Nobody is taking away your air conditioner; there are lots of alternatives to HFCs
US Secretary of State John Kerry called this week’s agreement to ban HFC refrigerants “a monumental step”. The right wing pundits said “Obama Just Banned Air Conditioning! I am HOT Over THIS!” Neither statement is entirely true. In fact, there are perfectly good alternatives to HFCs that have been around for years.

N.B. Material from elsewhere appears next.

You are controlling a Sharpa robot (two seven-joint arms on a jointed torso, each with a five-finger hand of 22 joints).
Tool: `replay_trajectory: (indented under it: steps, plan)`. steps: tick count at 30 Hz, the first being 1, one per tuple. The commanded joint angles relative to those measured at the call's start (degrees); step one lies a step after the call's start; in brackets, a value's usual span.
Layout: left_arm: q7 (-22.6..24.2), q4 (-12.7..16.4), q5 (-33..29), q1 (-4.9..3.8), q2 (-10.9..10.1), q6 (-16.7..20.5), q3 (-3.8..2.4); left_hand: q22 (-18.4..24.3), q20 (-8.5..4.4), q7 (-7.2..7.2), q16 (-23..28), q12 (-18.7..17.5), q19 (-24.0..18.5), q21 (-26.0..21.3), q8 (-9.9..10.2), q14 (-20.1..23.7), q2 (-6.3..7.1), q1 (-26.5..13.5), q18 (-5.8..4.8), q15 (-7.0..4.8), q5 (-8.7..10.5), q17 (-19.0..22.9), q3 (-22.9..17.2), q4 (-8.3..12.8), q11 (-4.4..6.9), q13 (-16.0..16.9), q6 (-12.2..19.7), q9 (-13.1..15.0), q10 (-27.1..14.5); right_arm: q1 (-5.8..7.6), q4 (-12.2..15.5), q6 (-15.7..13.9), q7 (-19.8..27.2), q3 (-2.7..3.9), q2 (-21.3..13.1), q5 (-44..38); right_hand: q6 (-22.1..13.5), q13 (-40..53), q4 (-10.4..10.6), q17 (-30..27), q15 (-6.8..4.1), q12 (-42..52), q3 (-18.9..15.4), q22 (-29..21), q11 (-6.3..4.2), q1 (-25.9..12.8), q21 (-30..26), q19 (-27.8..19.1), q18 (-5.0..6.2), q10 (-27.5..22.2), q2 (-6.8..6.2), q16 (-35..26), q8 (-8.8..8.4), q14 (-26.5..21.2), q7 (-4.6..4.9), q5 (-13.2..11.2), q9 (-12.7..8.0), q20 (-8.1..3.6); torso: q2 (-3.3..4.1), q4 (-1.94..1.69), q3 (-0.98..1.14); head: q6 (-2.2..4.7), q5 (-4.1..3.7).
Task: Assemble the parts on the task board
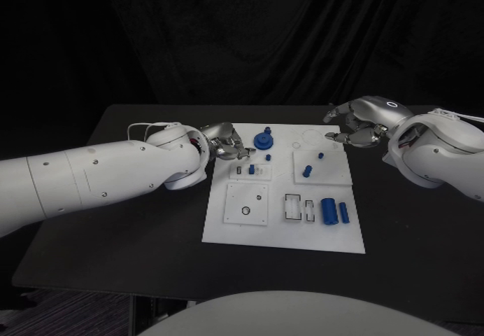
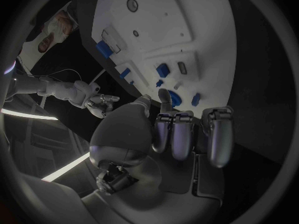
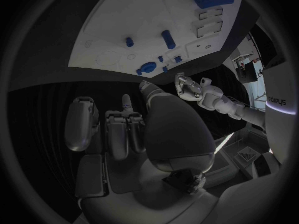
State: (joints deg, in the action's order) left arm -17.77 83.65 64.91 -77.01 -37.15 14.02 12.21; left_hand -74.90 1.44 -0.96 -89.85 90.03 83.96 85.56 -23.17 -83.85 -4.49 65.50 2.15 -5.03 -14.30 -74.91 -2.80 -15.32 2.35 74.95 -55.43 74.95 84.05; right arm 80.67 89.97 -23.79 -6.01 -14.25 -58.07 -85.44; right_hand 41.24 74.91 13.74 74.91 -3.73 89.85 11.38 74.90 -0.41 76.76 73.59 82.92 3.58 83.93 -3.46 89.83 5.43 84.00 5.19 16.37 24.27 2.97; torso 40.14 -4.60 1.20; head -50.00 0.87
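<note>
Taking the board [image 1: 283,234] as our landmark and working from its left edge across, we find the left hand [image 1: 224,143] at the board's far left corner, over the black table [image 1: 121,231]. Its fingers [image 2: 176,134] are curled in toward the palm with nothing between them, as the left wrist view shows. Just beside that hand, on the board's far left part, stands the blue knob [image 1: 264,140], a round piece with a stem rising from it; a short blue peg [image 1: 251,169] stands a little nearer to us.

In the board's middle, on a raised square, a small blue pin [image 1: 306,169] stands upright. Nearer our edge of the board, two blue cylinders lie on their sides: the thick one [image 1: 328,211] and the thin one [image 1: 344,213] just beside it, their long axes running from the near edge toward the far edge, next to two rectangular slots [image 1: 292,207].

At the board's far right corner hangs the right hand [image 1: 355,126], above the surface and holding nothing we can see; its fingers are bent inward and narrow.

We judge the cylinders to be loose parts not yet seated. They lie toward the near right of the board, well apart from both hands, and the right hand is the nearer one. A grasp across the short width, with the hand brought toward us from the far corner, looks the likeliest approach.
</note>
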Motion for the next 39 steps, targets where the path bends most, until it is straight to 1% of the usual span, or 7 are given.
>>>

Perhaps the most interesting one is Greenfreeze, which came from an unusual source: Greenpeace. When CFCs were banned under the Montreal Protocol in 1987, the big chemical manufacturers insisted that HFCs were the only replacement that would work in existing refrigerating technology. Greenpeace, which had campaigned for the ban of CFCs, disagreed, and found scientists who mixed up a batch of common hydrocarbons, propane and isobutane, which has the same critical property that everyone with a propane barbecue knows about: it turns from liquid to gas at room temperature, absorbing heat in the process. They gave it the cute name: Greenfreeze. They found an almost bankrupt fridge factory in the former East Germany and soon fridges running on the stuff were common across Europe. Greenpeace writes:
GreenFreeze is a triumph of "can do", inspiring proof of workable solutions to climate change. When we made GreenFreeze freely available to the world, it revolutionized the global household refrigeration market. Today there are more than 800 million GreenFreeze refrigerators worldwide. GreenFreeze technology represents between 35 and 40 percent of the 100 million domestic refrigerators and freezers produced worldwide each year. Looking ahead, the share of hydrocarbon-based refrigeration is expected to continue to grow.
There was nothing new in this; that’s what most fridges used back in the 1930s. But fridges were not very efficient then, and used a lot of refrigerant, more than three pounds of the stuff, enough to be dangerous. CFCs were seen as a much safer alternative. But new fridges use far less, as little as 2 percent of what the old fridges had, the equivalent of two butane cigarette lighters. As Greenpeace notes, “The risk of explosion is minimal: it takes between 17 g/cubic meter and 39 g/cubic meter to create an explosive mixture. Therefore, if the refrigerant were to leak outside the refrigerator, an explosion would be nearly impossible.”
Except in the land of American Exceptionalism, where somehow, one is allowed to drive a car filled with many gallons of extremely volatile gasoline, but the car’s air conditioning cannot run on dangerous isobutane. Where the manufacturers have complained that the fridges are too big and the demands of the automatic defrost to onerous to risk having a flammable refrigerant. Greenpeace notes that “the tentacles of the chemical industry are still using their influence to avoid that from happening and preventing Americans having climate friendly fridges at home.”
© GE Monogram Fridges with R600A refrigerant
There were some inroads; John Laumer noted a few years ago that GE was making fridges using isobutane refrigerants after the EPA made them legal in the US in 2011. There are now quite a few manufactured with R600a refrigerants. Laumer notes that they are even better than the fridges we are used to:
Iso-butane and propane (byproducts of oil refining) individually or in blends have a far greater heat exchange capacity than than any halogenated refrigerant. Hence, appliance designers specifying hydrocarbon refrigerants can utilize smaller compressors and heat exchangers, a lower volume of refrigerant, and thus achieve lower energy consumption, shaving weight, space, and cost. With less energy needed to get the compressor chugging, consumer electric bills go down. Hydrocarbon refrigerants also take less energy to make and have no toxic inputs during manufacture, are dirt cheap (pennies instead of dollars per pound) and do not require expensive and tricky recovery operations at end of product life.
Ben and Jerry cooler/Promo image
And yes, it is already at work in commercial installations like these coolers for Ben and Jerrys, and it works with air conditioners too. In 2014 the EPA permitted the use of hydrocarbon refrigerants in “self-contained room air conditioners, including packaged terminal air conditioners and packaged terminal heat pumps, window AC units, and portable AC units designed for use in a single room.”
So once again, Obama is not taking away your air conditioning, there are safe alternatives to HFCs, and Greenpeace, so reviled in America, deserves a big tip of the hat for their work on GreenFreeze.